Une langue-fauve

Tris­tan SAUTIER (poèmes), Lau­rence SKIVÉE (dessins), Engorge­ments, dégorge­ments (3 suites), Bleu d’encre, 2023, 40 p., 12 €, ISBN : 978–2‑930725–65‑9

sautier skivee engorgements degorgementsCom­ment dégorg­er une langue engorgée, com­ment acér­er le dessin, com­ment vivre-écrire-dessin­er sur un fil ? Le dia­logue entre les imag­i­naires de Tris­tan Sauti­er (poèmes) et de Lau­rence Skivée (dessins) délivre un chant ryth­mé en trois suites où le verbe cherche les zones où s’ébattent les loups. Au vis­age d’une société qui égorge celle et ceux qui ne ren­trent pas dans le rang, Tris­tan Sauti­er lance ses meutes de poèmes rock, en frère de Har­ry Haller, le loup des steppes de Her­mann Hesse. Le principe d’économie qui enserre ce recueil, ce livre d’artiste relève d’un principe plus haut, celui de la survie. Une survie en milieu hos­tile, traduite dans une langue ramassée, aigu­isée qui creuse les infra-zones de l’existence, le goût de blues et les par­fums du sexe.

deux mon­stres
phénomènes divers
de toute façon
com­ment vivre ici ?  

Les trois suites poé­tiques offrent une tanière de mots, un abri dans lequel le lecteur se cogne aux inter­cesseurs, aux com­pagnons de Tris­tan Sauti­er — les musi­ciens de rock, de blues, de jazz, comme Char­lie Min­gus, Chester Bur­nett, la fille « aux yeux d’enfant / aux yeux d’Infante / aux yeux d’effroi » qui vend son corps, les loups humains soli­taires.
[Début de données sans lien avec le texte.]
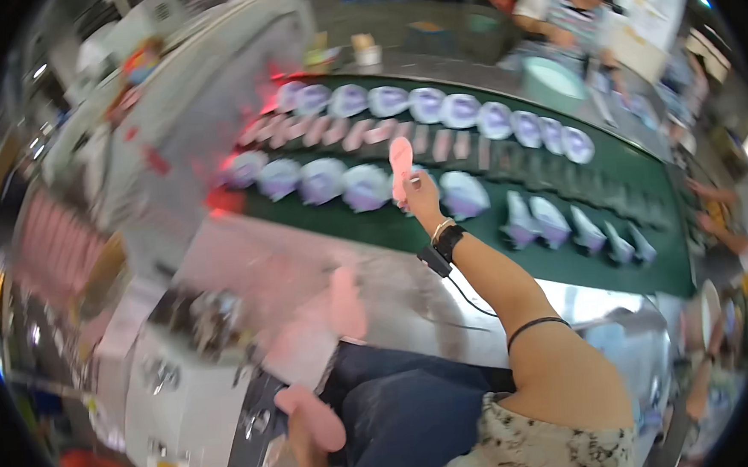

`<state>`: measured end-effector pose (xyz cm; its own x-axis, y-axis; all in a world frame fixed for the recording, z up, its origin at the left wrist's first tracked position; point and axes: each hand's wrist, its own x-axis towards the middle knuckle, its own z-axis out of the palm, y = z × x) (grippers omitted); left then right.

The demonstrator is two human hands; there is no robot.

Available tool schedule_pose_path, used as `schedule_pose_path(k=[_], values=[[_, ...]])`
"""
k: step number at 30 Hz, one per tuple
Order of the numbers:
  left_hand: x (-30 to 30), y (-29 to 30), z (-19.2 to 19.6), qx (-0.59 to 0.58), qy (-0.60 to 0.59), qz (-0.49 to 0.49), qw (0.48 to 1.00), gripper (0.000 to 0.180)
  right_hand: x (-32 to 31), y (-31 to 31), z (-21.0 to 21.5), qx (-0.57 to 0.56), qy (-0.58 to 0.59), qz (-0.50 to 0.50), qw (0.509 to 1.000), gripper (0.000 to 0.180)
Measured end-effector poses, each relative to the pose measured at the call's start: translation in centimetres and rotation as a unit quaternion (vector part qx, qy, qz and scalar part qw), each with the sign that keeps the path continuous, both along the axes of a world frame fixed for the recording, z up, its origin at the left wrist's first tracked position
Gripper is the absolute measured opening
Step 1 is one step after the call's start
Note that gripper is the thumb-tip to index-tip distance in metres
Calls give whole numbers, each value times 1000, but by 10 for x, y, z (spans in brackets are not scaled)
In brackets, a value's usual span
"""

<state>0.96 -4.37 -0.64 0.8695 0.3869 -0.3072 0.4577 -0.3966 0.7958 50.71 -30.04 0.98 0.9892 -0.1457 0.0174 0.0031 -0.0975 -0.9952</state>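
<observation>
My right arm reaches over the green conveyor belt (477,244). The right hand (421,196) is closed around the near end of a pink shoe insole (400,156), which is raised above the rows. Low in the picture, beside my leg, my left hand (301,448) grips a second pink insole (317,418); its fingers are partly hidden beneath. Between two rows of white-and-purple shoe-upper-like pieces (321,182) runs a line of pink insoles (333,131). Further right, that middle line turns into dark, blurred pieces (594,186). Another pink insole (347,304) lies on the bench.
A large grey machine housing (203,107) with red light at its mouth spans the belt's left end. A metal bench (403,287) borders the near side. A white machine (188,407) stands lower left. Across the belt, a person (562,16) works near a pale green tub (553,79).
</observation>
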Motion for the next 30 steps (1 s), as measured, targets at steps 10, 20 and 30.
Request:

La récur­rence des motifs de la nuit, de la perte, de l’errance exis­ten­tielle, des forêts en feu, « des ciels sans des­ti­na­tion » se coule dans une poésie qui, davan­tage que riposter à l’engorgement par le dégorge­ment, recourt à l’égorgement de tout ce qui la musèle, à l’étranglement de tout ce qui nous rogne les ailes. Tail­lés au scalpel, dépeçant le tis­su des jours, aiman­tés par la jun­gle urbaine de corps qui se cherchent, les mots de Tris­tan Sauti­er tra­versent les mirages des énon­cés fal­lac­i­eux pour se col­leter au soufre, à la chair des voca­bles, aux rêves de loups sauvages qui ripos­tent à leur chas­se, à leur per­sé­cu­tion sécu­laire. Engorge­ments, dégorge­ments (3 suites) égorge les égorgeurs de loups.

et qu’elle vienne cette fille
si elle n’est déjà là
sexe ouvert yeux larmes
dans mes bras en fil­igranes
il reste un peu de route
à subir

Une mélan­col­ie tenace étreint cette poé­tique fauve qui se tient dans les marges, du côté des foudroyés, à l’écart des cen­trifugeuses offi­cielles du vivre et de l’écrire. Les dessins épurés de Lau­rence Skivée épousent l’esthétique en fil­igrane de Tris­tan Sauti­er. La voix des poètes, d’Artaud en ouver­ture du recueil, des blues­men, de Bob Dylan ou d’Axl Rose, Jer­ry Gar­cia, Nick Cave chan­tant Knockin’ on Heaven’s Door ont pour ver­tu de « défon­cer le mal­heur ». Seuls les yeux des lou­ves et des loups percevront en trans­parence le pelage des phras­es, leur con­vo­ca­tion de roy­aumes inter­dits, l’ombre de James Ell­roy dans son Quatuor de Los Ange­les. Décochant des riffs d’un rock libre, ces trois cour­tes suites musi­cales lan­cent un ter­ri­toire poé­tique à tous les « lions dans la nuit », à toutes celles, à tous ceux qui se sont délivrés des canines du juge­ment. Le vivre passe par l’écrire, lequel creuse des mon­des noc­turnes où écla­tent des soleils noirs, les rugisse­ments d’une langue han­tée par le silence. En sous-titre de ce recueil à qua­tre mains, scel­lant les noces du poème et du dessin, on lira « Et qu’elle vienne cette poésie / si elle n’est déjà là… ».